February 10, 2016

Just one of the ways our robot overlords will kill us

I'm puzzled. You are probably not surprised. Nearly a dozen different companies are vying to create a driverless car. Why would I even want a driverless car? I cannot imagine the boredom of just sitting in the car on a long trip. I might as well ride a bus. Perhaps that is the long-term insidious plan: wean Americans from their cars and force them to mass transit.

So your driverless car has a malfunction (call it an error code if you like) and smashes into another driverless car, killing the occupants. Who do the sleazy TV ambulance chaser lawyers sue? The owner of the vehicle, the car manufacturer, the software company that designed the controls? Who is liable?

Can a computer ever make the decisions a human brain does in a crisis? Can it weigh in a split second the choice between swerving to avoid the deer that just jumped in front of your car or have a head-on with on-coming traffic? Will the car know that bumping over a dead rabbit in the middle of the road is permissible but one should avoid running over a dead skunk?

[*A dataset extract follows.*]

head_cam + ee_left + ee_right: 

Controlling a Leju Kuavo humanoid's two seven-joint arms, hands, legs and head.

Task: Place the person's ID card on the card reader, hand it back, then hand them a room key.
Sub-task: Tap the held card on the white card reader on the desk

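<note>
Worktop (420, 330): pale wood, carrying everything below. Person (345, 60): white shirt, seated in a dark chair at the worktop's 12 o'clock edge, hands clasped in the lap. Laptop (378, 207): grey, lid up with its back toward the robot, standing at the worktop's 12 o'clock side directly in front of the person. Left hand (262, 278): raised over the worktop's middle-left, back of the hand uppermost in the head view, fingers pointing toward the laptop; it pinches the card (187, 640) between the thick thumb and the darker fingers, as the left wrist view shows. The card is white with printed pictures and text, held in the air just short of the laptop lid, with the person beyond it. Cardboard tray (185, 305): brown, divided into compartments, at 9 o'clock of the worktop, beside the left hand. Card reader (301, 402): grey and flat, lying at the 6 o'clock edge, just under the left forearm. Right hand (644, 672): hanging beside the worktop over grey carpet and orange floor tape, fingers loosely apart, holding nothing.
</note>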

I drive more than the average bear. I logged more than 45,000 miles last year in my company car. I don't know how many more miles I spent behind the wheel of the family SUV. If you have ever driven the flat prairies of central Indiana and Illinois, the roads and highways of Iowa, Kansas, Nebraska, Missouri, Minnesota, or either Dakota you know the definition of tedious, boring, uninspired driving. And yes, that is where most of my miles were accumulated last year. Still, I could not think of anything worse than spending those endless miles as a passenger in a driverless car. I can think of no reason I would ever want one.

3 comments:

Ed Bonderenka said...

You could text. :)

Otter said...

What if you are drunk...could you be pulled over for drunk "riding"?

Fuzzy Curmudgeon said...

Oddly, the problem with driverless cars seems not to have been with the driverless cars per se, but with other drivers who keep running into them. Or so we are led to believe by Google. Others point out that the cars drive too cautiously and not "humanistically", so flesh-and-bone drivers have a harder time anticipating what they are going to do in any given situation.

I've not been a fan of any kind of automated driving ever since the 1996 blizzard in DC, when a Red Line Metro train overran the end-of-line station at Shady Grove and crashed, killing the driver and I believe injuring several people who were on the train at the time. Fault was assigned to the automated system not being able to deal with snow and ice on the tracks. It should be noted that the "driver" in a Metro train is more of an "observer" who can take control when problems arise -- and at the time, taking manual control was highly discouraged by MetroRail because drivers tended to slam the brakes, leading to flat spots on the wheels that cost a pretty penny to repair. For want of that pretty penny, a driver's life was lost.

I've also ridden the CTA in Chicago, specifically for this purpose the train from the Loop to O'Hare (Blue Line, maybe? Don't recall), and that was an experience I'd prefer not to repeat; that thing got running 50-60MPH on a track that really wasn't capable of handling that rate of speed. I felt like getting off that train under my own power was a great victory. And a year or two later, there was a big crash on that line, due to (you guessed it) the train running way too fast for the track conditions.

Autodrive isn't going to be a truly viable technology until AI gets a lot better.